Clone me.

You just bought a new computer and the first thing you want to do is to turn it on and play with it. DON'T. You will want to make a pristine duplicate of your computer's hard drive first. Why? Because that way you can be sure that you can go back to the beginning if you need to. In fact, I recommend getting two extra drives unless you have a server with plenty of space. Why two drives?  The first drive will be a duplicate of the virgin hard drive. The second drive will be a duplicate of the modified and  setup system you can use as a base in case you have problems.  After setting up thousands of systems in the corporate environment, the words come from experience.




You will also need software to back up your drives without it having to be installed. You will have to do some research as they change all the time. The two I have used most is Clonezilla and Ghost. Clonezilla is free for personal use. Best to read the manual before using the software. Even better would be to get a professional to help you out the first time.

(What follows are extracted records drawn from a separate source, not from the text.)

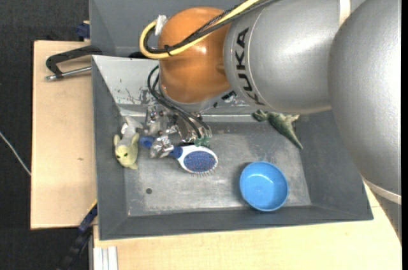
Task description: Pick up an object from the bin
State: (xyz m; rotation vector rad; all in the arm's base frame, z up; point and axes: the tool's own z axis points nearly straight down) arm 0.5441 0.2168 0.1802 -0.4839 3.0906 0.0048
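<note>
My gripper (169, 128) hangs low over the left half of the bin floor, under the arm's orange cover. Right below it lies a blue and white brush (198, 160), its oval bristle head pointing right and its blue handle running left beneath the gripper's metal parts. A small yellow soft toy (127, 151) lies just left of the gripper, near the bin's left wall. The gripper's own body hides whether anything is held.
A round blue bowl (263, 186) sits on the floor at the front right. A green toy dinosaur (284, 125) lies by the back right, partly under the arm. The big silver arm covers the bin's upper right.
</note>
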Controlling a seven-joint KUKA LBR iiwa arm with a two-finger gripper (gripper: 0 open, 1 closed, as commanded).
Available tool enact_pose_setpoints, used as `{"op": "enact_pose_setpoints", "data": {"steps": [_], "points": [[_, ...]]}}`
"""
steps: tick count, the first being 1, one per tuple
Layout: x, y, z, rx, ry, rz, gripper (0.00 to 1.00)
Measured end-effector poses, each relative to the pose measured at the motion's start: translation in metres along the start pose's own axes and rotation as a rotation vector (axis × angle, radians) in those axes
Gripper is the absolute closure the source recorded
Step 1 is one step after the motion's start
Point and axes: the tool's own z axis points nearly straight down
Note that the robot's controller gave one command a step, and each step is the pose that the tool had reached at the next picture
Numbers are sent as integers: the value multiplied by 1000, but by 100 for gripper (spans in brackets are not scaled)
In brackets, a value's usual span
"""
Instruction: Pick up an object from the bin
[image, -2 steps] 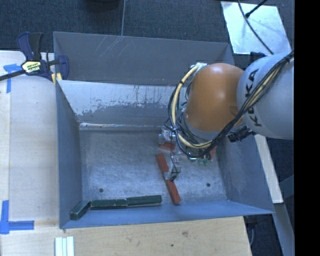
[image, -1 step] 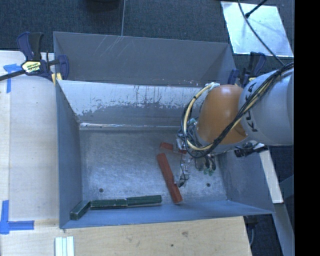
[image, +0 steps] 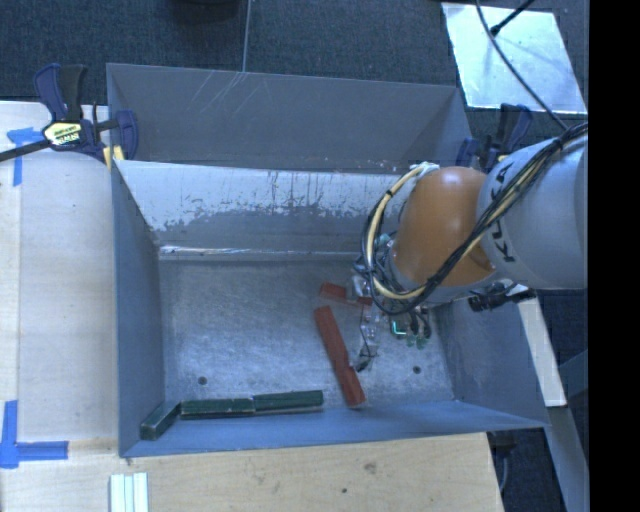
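Grey metal bin (image: 135, 300) viewed from above, with sloped walls round a flat, speckled floor. Reaching in from the right of the frame: the pale grey arm (image: 545, 215), with an orange cover (image: 445, 230) at the wrist and loops of yellow and black cable (image: 377, 235) hanging round it. Below that cover, the end effector (image: 366, 348), down low over the right-centre part of the floor. Spread or pressed together? Cannot tell (too thin and dark against the floor, and partly under the wrist).

Just to its left, and nearest to it: a long reddish-brown stick (image: 336, 352), flat, lying slantwise on the floor. Upper end toward the centre of the frame, lower end close to the foot of the near wall at lower right. Touching the end effector or merely beside it: cannot tell from this angle. Above the stick's upper end, close under the wrist: a shorter reddish piece (image: 334, 292), partly hidden by the cable. Joined to the long stick or separate: unclear.

Well apart from both, along the lower edge of the floor: a long dark green stick (image: 255, 404), lying almost level. Runs from the lower left of the frame toward the centre, with a short bent end at its left, near the lower-left corner of the floor.
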Motion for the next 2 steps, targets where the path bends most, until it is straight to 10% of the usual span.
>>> {"op": "enact_pose_setpoints", "data": {"steps": [1,2], "points": [[-38,-21,-37,0,-5,59,0],[-51,-30,8,1,3,256,0]]}}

The procedure is to back up the original hard drive to a second drive. Replace the original drive with the first backup drive. Now you can make any changes you want without losing the pristine image if you make a mistake.  One you have the backup drive configured with all the needed software, you will want to make a second backup. so you have a Grandfather, father  and son images. You are backed up twice so to speak,  If you have purchased duplicate machines, you can image them from the backup without having to manually setup each of the extra machines.


If you have a business and a business server, you can send the images to a server without having to get the extra drives. This is actually quicker and more efficient. With the server, you can image multiple machines (known as multicasting) at a time. For example: at the school where I worked, we would image a whole computer lab at a time instead of duplicating them manually.The nice thing was you could automate this to be done late at night when the computers in the labs were not being used.


Did not draw all the cables, but you get the idea. You can also make additional updated images to the server. So if a hard disk dies, you can simply re-image the replacement drive and be up and running again in no time. Actually today larger businesses are going disk-less with virtual machines via ltsp, aoe, and iscsi, but that is another discussion.